- **Exercise directions**: When writing out the listing below, reproduce every word exactly and skip the pictures.

- **Recorded data**:
══════════════════════════════
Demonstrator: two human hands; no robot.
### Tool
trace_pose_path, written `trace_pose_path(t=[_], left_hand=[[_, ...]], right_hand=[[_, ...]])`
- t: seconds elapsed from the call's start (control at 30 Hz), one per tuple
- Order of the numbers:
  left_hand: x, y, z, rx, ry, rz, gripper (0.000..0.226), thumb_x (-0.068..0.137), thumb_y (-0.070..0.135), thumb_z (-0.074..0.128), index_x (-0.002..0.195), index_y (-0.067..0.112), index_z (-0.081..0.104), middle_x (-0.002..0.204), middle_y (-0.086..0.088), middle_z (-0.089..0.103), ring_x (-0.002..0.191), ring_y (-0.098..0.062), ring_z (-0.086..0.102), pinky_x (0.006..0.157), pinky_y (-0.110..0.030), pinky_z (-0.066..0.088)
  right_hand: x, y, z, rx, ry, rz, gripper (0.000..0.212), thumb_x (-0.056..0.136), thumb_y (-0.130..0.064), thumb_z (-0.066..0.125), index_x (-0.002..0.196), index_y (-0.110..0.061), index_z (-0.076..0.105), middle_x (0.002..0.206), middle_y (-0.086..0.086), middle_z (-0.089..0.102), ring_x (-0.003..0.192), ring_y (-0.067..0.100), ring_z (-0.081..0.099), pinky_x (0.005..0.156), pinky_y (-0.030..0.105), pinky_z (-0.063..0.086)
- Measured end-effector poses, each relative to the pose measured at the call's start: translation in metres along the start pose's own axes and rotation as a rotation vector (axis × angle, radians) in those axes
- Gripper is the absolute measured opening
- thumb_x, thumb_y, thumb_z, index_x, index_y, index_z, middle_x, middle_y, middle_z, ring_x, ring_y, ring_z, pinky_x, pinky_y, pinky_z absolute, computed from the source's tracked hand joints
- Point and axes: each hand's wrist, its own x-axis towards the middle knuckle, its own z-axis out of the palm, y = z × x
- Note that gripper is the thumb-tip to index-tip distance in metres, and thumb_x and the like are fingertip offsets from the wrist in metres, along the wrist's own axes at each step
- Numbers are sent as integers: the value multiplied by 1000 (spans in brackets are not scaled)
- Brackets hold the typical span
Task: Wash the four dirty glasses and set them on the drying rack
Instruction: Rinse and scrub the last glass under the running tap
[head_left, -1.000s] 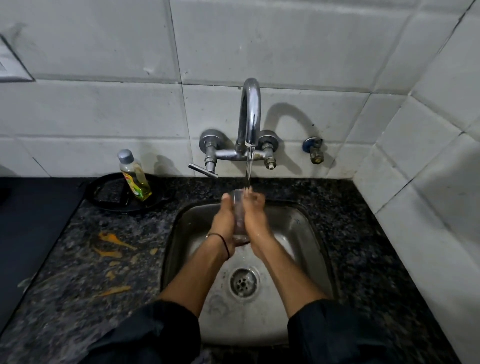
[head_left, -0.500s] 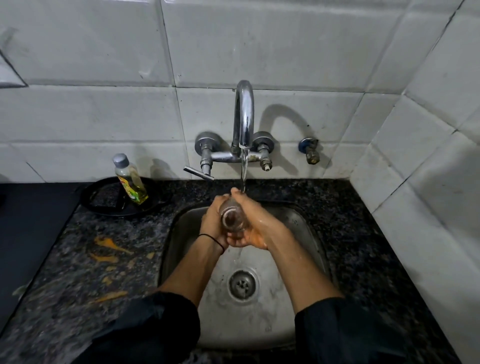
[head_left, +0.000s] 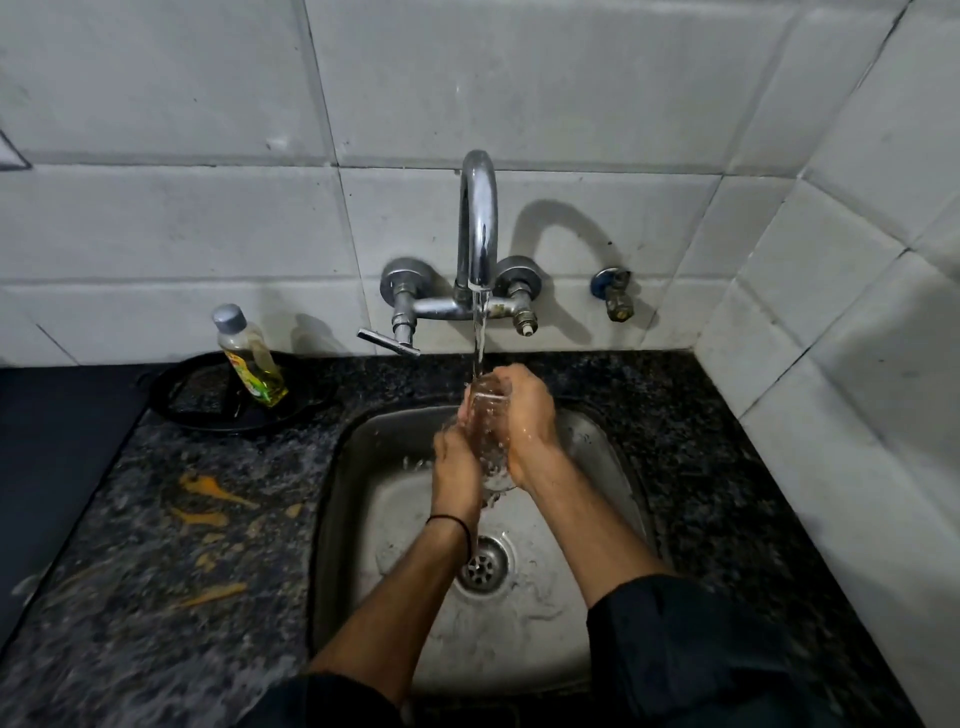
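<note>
Noted one clear glass (head_left: 488, 415) over the middle of the sink (head_left: 353, 493), mouth tilted up and far, directly under the water stream (head_left: 479, 332) from the tap (head_left: 478, 208). Judged so placed to let the flow flush the inside, with the spill dropping into the basin and not onto the desk (head_left: 156, 597).

Found the right hand (head_left: 527, 423) wrapped round the upper part, fingers (head_left: 511, 376) curled over the far side near the rim. Found the left hand (head_left: 457, 467) lower and nearer, fingers curled round the base end. Recorded both as gripping the glass, neither slack. Judged the two-handed hold as insurance against a wet, slippery wall, and perhaps as a way to rub or turn it; cannot tell which.

Logged water running off the base toward the drain (head_left: 483, 564), and splashes on the basin floor.

Further out, noted a soap bottle (head_left: 249, 358) upright in a black dish (head_left: 192, 415) on the desk, far left, well apart from the sink. Noted orange stains (head_left: 208, 491) on the desk left of the basin.

Saw no drying rack and no other glasses in view. Judged step: rinsing one glass; number already done unknown.
</note>
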Motion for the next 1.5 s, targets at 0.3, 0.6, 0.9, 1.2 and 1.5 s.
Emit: trace_pose_path(t=[0.3,0.6,0.9,1.2,1.5], left_hand=[[5,22,-11,46,-24,-76,65,98,64,29,75,18,67,55,-1,61,49,-16,53,48,-23,39],[-4,9,-9,-217,-307,-155,56,95,64,38,106,22,73,100,-6,76,92,-22,71,76,-40,57],[8,13,-2,-736,-204,-200,34,100,33,46,100,8,68,87,-11,73,86,-21,68,81,-31,53],[22,49,-33,30,-361,-303,35,90,34,44,72,14,66,65,-7,59,55,-21,56,53,-26,44],[33,67,-26,249,-94,-46,20,81,24,50,66,15,59,63,-8,56,55,-24,58,53,-36,51]], right_hand=[[4,53,2,-337,-144,-424,42,84,-29,72,121,-36,53,119,2,62,104,13,66,85,27,56],[7,9,0,22,126,-14,44,102,-42,49,69,-15,59,58,5,62,52,20,59,62,32,51],[-11,43,9,-400,49,-564,43,81,-17,78,102,-30,43,103,-3,61,91,7,63,77,20,54],[1,14,-17,-848,-135,-1164,25,95,-27,62,114,-11,63,104,6,58,86,17,57,74,34,54],[5,5,-18,-1127,-67,-1200,30,99,-27,49,91,-7,70,83,11,61,67,30,60,61,42,53]])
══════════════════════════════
- **Problem solution**:
Demonstrator: two human hands; no robot.
### Tool
trace_pose_path, written `trace_pose_path(t=[_], left_hand=[[_, ...]], right_hand=[[_, ...]])`
- t: seconds elapsed from the call's start (control at 30 Hz), one per tuple
- Order of the numbers:
  left_hand: x, y, z, rx, ry, rz, gripper (0.000..0.226), thumb_x (-0.068..0.137), thumb_y (-0.070..0.135), thumb_z (-0.074..0.128), index_x (-0.002..0.195), index_y (-0.067..0.112), index_z (-0.081..0.104), middle_x (-0.002..0.204), middle_y (-0.086..0.088), middle_z (-0.089..0.103), ring_x (-0.002..0.191), ring_y (-0.098..0.062), ring_z (-0.086..0.102), pinky_x (0.006..0.157), pinky_y (-0.110..0.030), pinky_z (-0.066..0.088)
  right_hand: x, y, z, rx, ry, rz, gripper (0.000..0.212), thumb_x (-0.056..0.136), thumb_y (-0.130..0.064), thumb_z (-0.066..0.125), index_x (-0.002..0.196), index_y (-0.110..0.061), index_z (-0.076..0.105), middle_x (0.002..0.206), middle_y (-0.086..0.086), middle_z (-0.089..0.102), ring_x (-0.003..0.192), ring_y (-0.067..0.100), ring_z (-0.081..0.099), pinky_x (0.005..0.156), pinky_y (-0.030..0.105), pinky_z (-0.063..0.086)
- Measured end-effector poses, each relative to the pose measured at the call's start: translation in metres along the start pose's own axes and rotation as a rotation vector (axis × angle, radians) in those axes
- Gripper is the absolute measured opening
- thumb_x, thumb_y, thumb_z, index_x, index_y, index_z, middle_x, middle_y, middle_z, ring_x, ring_y, ring_z, pinky_x, pinky_y, pinky_z absolute, computed from the source's tracked hand joints
- Point and axes: each hand's wrist, its own x-axis towards the middle knuckle, its own z-axis out of the palm, y = z × x
- Note that gripper is the thumb-tip to index-tip distance in metres, and thumb_x and the like are fingertip offsets from the wrist in metres, along the wrist's own axes at each step
- Numbers are sent as integers: the value multiplied by 1000 (spans in brackets are not scaled)
- Brackets hold the typical span
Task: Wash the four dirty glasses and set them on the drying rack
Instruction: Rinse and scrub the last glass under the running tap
[head_left, -1.000s] 
[head_left, -0.500s] 
[head_left, +0.000s] 
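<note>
Noted one clear glass (head_left: 488, 415) over the middle of the sink (head_left: 353, 493), mouth tilted up and far, directly under the water stream (head_left: 479, 332) from the tap (head_left: 478, 208). Judged so placed to let the flow flush the inside, with the spill dropping into the basin and not onto the desk (head_left: 156, 597).

Found the right hand (head_left: 527, 423) wrapped round the upper part, fingers (head_left: 511, 376) curled over the far side near the rim. Found the left hand (head_left: 457, 467) lower and nearer, fingers curled round the base end. Recorded both as gripping the glass, neither slack. Judged the two-handed hold as insurance against a wet, slippery wall, and perhaps as a way to rub or turn it; cannot tell which.

Logged water running off the base toward the drain (head_left: 483, 564), and splashes on the basin floor.

Further out, noted a soap bottle (head_left: 249, 358) upright in a black dish (head_left: 192, 415) on the desk, far left, well apart from the sink. Noted orange stains (head_left: 208, 491) on the desk left of the basin.

Saw no drying rack and no other glasses in view. Judged step: rinsing one glass; number already done unknown.
</note>
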Motion for the next 1.5 s, targets at 0.3, 0.6, 0.9, 1.2 and 1.5 s.
Emit: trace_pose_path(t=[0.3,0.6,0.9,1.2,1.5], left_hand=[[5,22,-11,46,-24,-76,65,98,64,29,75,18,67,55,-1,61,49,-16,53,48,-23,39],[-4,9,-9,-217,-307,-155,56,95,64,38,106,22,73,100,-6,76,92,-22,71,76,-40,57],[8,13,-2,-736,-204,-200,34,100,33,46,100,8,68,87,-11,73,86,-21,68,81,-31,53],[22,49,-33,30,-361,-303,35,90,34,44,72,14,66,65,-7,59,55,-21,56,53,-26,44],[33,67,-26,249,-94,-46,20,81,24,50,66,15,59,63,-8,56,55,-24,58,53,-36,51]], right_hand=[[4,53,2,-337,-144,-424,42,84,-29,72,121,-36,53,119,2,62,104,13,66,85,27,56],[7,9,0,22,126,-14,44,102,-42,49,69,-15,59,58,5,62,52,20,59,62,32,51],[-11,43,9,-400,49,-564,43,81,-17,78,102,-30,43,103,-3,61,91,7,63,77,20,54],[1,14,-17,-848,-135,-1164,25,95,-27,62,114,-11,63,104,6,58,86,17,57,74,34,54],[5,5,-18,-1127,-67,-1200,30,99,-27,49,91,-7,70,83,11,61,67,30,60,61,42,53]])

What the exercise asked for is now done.